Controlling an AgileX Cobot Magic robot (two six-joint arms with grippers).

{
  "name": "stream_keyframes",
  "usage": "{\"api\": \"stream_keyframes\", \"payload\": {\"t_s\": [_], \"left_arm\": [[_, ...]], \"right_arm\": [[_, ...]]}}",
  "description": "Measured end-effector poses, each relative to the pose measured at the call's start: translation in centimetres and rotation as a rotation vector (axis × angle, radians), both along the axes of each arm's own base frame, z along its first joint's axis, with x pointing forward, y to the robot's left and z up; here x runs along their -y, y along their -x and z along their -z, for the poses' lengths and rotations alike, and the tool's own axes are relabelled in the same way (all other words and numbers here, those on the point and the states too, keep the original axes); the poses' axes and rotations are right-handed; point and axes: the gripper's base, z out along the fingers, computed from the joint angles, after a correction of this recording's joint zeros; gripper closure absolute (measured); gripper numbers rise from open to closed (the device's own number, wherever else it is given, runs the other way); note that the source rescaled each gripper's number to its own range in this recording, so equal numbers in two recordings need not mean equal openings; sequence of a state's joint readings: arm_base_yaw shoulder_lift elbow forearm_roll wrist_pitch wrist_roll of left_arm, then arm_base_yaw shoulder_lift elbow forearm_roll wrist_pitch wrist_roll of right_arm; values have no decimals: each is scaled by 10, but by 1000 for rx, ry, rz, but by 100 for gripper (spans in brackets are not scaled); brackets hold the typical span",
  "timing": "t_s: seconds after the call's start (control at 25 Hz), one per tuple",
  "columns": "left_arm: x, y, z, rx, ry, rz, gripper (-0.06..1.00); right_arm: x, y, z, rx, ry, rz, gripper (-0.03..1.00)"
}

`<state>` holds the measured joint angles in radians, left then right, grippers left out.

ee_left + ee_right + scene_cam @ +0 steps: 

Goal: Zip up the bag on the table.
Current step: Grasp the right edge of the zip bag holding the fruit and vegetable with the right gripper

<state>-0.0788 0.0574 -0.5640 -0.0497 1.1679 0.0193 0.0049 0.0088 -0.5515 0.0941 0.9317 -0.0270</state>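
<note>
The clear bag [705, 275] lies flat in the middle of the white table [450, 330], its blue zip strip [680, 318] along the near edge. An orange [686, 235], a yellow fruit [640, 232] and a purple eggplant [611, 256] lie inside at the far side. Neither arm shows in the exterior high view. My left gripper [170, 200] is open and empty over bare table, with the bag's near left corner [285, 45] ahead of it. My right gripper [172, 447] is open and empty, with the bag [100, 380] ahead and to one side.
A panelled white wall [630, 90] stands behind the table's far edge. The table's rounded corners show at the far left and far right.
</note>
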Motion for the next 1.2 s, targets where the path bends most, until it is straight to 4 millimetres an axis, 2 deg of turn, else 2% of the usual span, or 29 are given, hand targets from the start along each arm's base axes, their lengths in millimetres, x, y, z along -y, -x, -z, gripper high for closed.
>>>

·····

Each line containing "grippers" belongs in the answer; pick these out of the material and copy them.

SOLUTION BELOW:
Controlling an AgileX Cobot Magic robot (two six-joint arms with grippers).
`<state>` holds the measured joint angles in radians, left then right, grippers left out.

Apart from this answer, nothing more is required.